SUPPLIED MATERIAL:
——
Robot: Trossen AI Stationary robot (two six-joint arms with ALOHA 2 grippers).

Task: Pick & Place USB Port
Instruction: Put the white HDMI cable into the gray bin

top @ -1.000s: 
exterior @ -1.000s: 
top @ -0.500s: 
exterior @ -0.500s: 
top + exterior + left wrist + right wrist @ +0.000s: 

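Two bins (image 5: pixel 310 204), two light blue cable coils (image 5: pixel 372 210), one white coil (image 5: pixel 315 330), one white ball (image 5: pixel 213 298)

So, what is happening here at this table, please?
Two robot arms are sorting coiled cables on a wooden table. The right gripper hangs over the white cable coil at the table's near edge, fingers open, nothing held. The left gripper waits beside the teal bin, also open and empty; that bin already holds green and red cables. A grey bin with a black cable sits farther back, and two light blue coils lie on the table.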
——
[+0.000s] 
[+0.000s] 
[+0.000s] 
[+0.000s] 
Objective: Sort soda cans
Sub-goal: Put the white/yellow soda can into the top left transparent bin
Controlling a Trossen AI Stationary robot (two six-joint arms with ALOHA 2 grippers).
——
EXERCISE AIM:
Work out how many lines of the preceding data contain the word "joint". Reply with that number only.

RESULT OF THE EXERCISE:
2